• Exercise description: Could you set down exactly the lines of the data below, starting at the one that holds "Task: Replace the" and ending at the one that holds "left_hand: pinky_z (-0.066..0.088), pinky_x", both included, and only those?

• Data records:
"""

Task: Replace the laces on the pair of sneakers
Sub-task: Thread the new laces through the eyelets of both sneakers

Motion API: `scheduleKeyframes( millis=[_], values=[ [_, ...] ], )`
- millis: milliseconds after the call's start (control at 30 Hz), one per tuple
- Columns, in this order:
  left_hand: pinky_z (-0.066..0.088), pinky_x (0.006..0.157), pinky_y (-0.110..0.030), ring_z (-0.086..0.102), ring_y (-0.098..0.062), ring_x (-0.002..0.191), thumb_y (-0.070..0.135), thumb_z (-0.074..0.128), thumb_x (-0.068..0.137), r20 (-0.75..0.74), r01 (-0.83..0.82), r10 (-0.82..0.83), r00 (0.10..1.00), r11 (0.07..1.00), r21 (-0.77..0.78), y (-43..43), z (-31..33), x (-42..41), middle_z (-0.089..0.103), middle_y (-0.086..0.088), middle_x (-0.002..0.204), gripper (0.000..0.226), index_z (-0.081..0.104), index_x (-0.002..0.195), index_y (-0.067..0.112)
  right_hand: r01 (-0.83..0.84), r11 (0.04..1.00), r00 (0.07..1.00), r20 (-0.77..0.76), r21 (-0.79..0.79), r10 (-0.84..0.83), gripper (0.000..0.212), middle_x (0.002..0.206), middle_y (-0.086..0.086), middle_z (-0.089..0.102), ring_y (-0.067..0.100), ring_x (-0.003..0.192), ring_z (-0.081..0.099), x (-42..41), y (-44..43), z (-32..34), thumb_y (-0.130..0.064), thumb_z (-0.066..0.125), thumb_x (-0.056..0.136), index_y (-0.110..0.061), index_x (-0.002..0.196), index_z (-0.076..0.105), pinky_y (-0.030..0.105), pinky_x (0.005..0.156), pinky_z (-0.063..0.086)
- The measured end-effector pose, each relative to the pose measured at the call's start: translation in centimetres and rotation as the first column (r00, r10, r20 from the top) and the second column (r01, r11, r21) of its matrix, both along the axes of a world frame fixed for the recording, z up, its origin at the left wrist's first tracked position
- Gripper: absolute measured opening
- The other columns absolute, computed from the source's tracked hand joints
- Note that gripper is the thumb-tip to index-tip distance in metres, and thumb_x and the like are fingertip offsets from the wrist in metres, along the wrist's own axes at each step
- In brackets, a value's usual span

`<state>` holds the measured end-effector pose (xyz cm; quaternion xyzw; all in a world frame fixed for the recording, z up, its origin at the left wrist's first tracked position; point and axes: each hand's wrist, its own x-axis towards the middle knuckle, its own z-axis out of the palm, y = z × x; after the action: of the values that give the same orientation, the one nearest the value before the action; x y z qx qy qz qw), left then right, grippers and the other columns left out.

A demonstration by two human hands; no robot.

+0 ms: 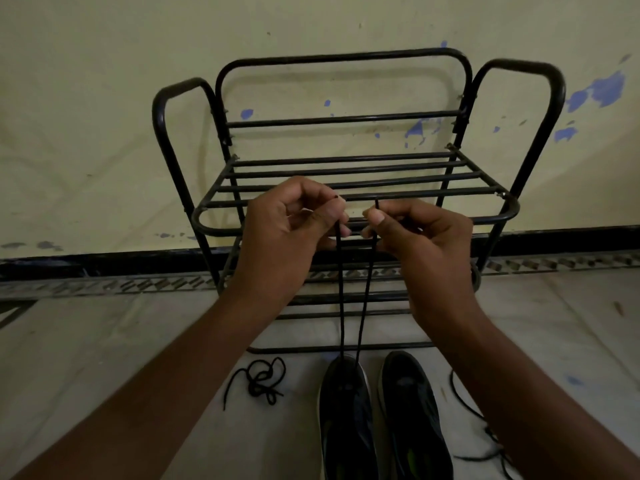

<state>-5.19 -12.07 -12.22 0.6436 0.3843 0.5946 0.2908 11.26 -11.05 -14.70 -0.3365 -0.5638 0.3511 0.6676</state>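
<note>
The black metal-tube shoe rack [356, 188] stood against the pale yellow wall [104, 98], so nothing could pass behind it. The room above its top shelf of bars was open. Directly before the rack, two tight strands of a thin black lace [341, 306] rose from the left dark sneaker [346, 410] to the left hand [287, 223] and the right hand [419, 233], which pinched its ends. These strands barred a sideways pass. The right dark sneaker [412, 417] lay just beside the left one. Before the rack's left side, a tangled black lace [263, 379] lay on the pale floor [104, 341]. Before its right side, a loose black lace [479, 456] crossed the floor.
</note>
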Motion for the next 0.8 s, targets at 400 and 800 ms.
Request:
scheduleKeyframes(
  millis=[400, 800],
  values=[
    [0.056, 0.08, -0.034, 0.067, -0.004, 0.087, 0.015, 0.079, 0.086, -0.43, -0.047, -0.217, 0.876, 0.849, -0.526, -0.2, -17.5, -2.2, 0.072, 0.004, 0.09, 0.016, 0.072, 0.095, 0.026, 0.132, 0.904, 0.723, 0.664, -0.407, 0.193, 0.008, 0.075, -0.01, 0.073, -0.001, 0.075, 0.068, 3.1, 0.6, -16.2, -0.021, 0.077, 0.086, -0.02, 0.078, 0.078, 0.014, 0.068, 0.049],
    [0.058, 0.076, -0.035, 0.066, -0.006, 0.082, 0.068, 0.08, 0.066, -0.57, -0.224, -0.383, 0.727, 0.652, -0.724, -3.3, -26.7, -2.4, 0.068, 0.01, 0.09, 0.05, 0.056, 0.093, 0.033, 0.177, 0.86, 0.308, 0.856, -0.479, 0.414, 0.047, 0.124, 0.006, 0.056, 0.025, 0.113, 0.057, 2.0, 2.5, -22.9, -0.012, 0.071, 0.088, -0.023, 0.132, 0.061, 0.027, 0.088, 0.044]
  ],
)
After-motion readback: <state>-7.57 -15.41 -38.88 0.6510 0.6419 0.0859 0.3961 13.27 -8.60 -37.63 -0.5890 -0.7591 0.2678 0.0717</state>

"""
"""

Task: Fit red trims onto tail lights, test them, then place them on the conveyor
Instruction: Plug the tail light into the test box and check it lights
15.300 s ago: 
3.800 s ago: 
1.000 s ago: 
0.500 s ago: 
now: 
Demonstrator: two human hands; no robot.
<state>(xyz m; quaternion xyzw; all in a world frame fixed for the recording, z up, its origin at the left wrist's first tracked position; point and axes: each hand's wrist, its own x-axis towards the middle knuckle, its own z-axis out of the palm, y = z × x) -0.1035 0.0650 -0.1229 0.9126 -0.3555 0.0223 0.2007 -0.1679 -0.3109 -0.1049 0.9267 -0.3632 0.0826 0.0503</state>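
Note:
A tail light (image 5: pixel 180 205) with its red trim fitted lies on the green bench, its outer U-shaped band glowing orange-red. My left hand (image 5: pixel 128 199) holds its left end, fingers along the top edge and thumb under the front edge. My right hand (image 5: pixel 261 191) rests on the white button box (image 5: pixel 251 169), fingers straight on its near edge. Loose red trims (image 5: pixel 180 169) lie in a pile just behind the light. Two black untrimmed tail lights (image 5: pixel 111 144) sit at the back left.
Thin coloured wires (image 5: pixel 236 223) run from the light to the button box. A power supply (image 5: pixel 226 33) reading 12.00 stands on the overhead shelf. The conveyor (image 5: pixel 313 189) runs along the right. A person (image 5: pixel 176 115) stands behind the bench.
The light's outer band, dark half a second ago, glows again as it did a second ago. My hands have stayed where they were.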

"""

• Final answer:
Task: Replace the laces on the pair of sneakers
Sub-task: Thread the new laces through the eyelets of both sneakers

Motion API: `scheduleKeyframes( millis=[_], values=[ [_, ...] ], )`
- millis: milliseconds after the call's start (control at 30 Hz), one per tuple
- Columns, in this order:
  left_hand: pinky_z (-0.066..0.088), pinky_x (0.006..0.157), pinky_y (-0.110..0.030), ring_z (-0.086..0.102), ring_y (-0.098..0.062), ring_x (-0.002..0.191), thumb_y (-0.070..0.135), thumb_z (-0.074..0.128), thumb_x (-0.068..0.137), r20 (-0.75..0.74), r01 (-0.83..0.82), r10 (-0.82..0.83), r00 (0.10..1.00), r11 (0.07..1.00), r21 (-0.77..0.78), y (-43..43), z (-31..33), x (-42..41), middle_z (-0.089..0.103), middle_y (-0.086..0.088), middle_x (-0.002..0.204), gripper (0.000..0.226), index_z (-0.081..0.104), index_x (-0.002..0.195), index_y (-0.067..0.112)

The exercise requires no further answer.